It is a basic ranch, with a 20 X 14 extension behind an attached garage. The extension has a cathedral ceiling, and will be a separate zone. It is my own house, but the extra cost of cast iron is not in the budget.


----------



## nhmaster3015 (Aug 5, 2008)

You can't guess and there are no rules of thumb. You need to do the whole manual J calculation thing.


----------



## RealLivePlumber (Jun 22, 2008)

Give the supply house that you are buying the boiler from a call. They most likely have a program that will do a room by room heat loss.

You will need to give them a detailed drawing , with windows,doors, walls,etc. Even the location of the house in relation to North.


----------



## Spin (May 30, 2011)

RealLivePlumber said:


> Give the supply house that you are buying the boiler from a call. They most likely have a program that will do a room by room heat loss.
> 
> You will need to give them a detailed drawing , with windows,doors, walls,etc. Even the location of the house in relation to North.


 
No wonder most of you guys just guess!! 

I spent the day looking and measuring H/W baseboard installations and I have come up with a simple formula. I am going to use .75 linear feet of baseboard per 10 square feet of space. If there is an exterior door in the room I will add a foot of baseboard. In the room with the cathedral ceiling, I will use .85 linear feet per 10 square feet. In a room with windows on more than 1 wall, I would use the .85 figure as well. I am calling this formula the "Spin Formula for Installing Baseboard" and you all have my permission to use it.


----------



## nhmaster3015 (Aug 5, 2008)

Thanks buddy but that one is all yours. I will keep with a method that actually works. What in Christ good does estimating by square foot prove? Do you know how much heat the envelope looses? Without doing a heat load calculation you are just guessing. Do it right or let someone that knows what he's doing figure it out. Don't be a lazy hack.


----------



## RealLivePlumber (Jun 22, 2008)

Spin said:


> No wonder most of you guys just guess!!
> 
> I spent the day looking and measuring H/W baseboard installations and I have come up with a simple formula. I am going to use .75 linear feet of baseboard per 10 square feet of space. If there is an exterior door in the room I will add a foot of baseboard. In the room with the cathedral ceiling, I will use .85 linear feet per 10 square feet. In a room with windows on more than 1 wall, I would use the .85 figure as well. I am calling this formula the "Spin Formula for Installing Baseboard" and you all have my permission to use it.


 
Instead of spending the day playing around, you coulda spent an hour and sized the system correctly. 

But, it don't matter. Fuel is cheap. So is oversized equipment. And undersized is only uncomfortable:whistling2:

I'm out.


----------



## futz (Sep 17, 2009)

Spin said:


> No wonder most of you guys just guess!!
> 
> I spent the day looking and measuring H/W baseboard installations and I have come up with a simple formula.

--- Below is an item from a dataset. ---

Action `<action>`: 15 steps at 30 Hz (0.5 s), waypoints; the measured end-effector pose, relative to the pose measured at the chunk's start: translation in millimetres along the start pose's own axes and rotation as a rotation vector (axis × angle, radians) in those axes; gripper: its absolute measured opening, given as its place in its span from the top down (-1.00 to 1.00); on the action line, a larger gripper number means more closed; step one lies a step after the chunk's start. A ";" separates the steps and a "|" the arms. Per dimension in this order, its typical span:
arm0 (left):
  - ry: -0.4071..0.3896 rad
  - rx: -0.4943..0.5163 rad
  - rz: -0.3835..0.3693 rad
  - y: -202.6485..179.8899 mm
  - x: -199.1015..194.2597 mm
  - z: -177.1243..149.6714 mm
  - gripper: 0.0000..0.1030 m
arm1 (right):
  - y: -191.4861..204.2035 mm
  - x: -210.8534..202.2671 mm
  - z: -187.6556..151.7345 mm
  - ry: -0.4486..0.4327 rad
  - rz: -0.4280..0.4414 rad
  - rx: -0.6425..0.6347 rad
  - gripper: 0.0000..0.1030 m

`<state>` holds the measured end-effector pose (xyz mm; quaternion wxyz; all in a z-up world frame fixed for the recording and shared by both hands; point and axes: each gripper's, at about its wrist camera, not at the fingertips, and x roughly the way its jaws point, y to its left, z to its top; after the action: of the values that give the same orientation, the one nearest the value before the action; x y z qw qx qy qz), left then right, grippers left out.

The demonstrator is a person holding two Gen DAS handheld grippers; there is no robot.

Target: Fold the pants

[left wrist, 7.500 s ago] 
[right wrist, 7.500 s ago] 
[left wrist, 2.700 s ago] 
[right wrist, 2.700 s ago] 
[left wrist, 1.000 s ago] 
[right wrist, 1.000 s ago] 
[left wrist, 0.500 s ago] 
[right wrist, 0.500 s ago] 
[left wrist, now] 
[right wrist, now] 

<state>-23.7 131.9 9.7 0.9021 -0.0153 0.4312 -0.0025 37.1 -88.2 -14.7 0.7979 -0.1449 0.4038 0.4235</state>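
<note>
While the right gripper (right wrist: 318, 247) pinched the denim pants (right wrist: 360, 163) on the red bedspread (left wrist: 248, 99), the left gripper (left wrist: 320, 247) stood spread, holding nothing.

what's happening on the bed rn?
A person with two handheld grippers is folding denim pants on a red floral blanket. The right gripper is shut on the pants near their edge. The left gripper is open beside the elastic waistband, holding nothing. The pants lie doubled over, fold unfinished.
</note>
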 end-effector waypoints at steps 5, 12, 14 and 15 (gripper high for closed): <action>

I am going to use .75 linear feet of baseboard per 10 square feet of space. If there is an exterior door in the room I will add a foot of baseboard. In the room with the cathedral ceiling, I will use .85 linear feet per 10 square feet. In a room with windows on more than 1 wall, I would use the .85 figure as well. I am calling this formula the "Spin Formula for Installing Baseboard" and you all have my permission to use it.





nhmaster3015 said:


> Thanks buddy but that one is all yours. I will keep with a method that actually works. What in Christ good does estimating by square foot prove? Do you know how much heat the envelope looses? Without doing a heat load calculation you are just guessing. Do it right or let someone that knows what he's doing figure it out. Don't be a lazy hack.


Many years ago I used to just size baseboards out of my head. No calculations - just what I thought was needed in each room, going by room size, how much outside wall, which side of house, size of windows, etc. It was a guess, but a well-educated guess. Never had any problems with those systems (lots of them). I'm a good guesser. :laughing:

But now that getting a heat loss done is so easy and cheap, not to mention that the inspectors require it, I just do it that way. Better to be sure I have the correct size.


----------



## RealLivePlumber (Jun 22, 2008)

Sometimes, when I do a heat loss, or size a gas pipe, to submit for a permit, I will put crazy numbers that wont work, or invert some numbers. Like show a 3/8" gas pipe for a 120,000 boiler, or show a heat loss of 1,000,000 btu for a small ranch. 

Done it a dozen or so times, just for fun. My excuse would be, sorry, inverted the numbers, or dyslexia. :laughing:

Have never been called on it. :blink:


----------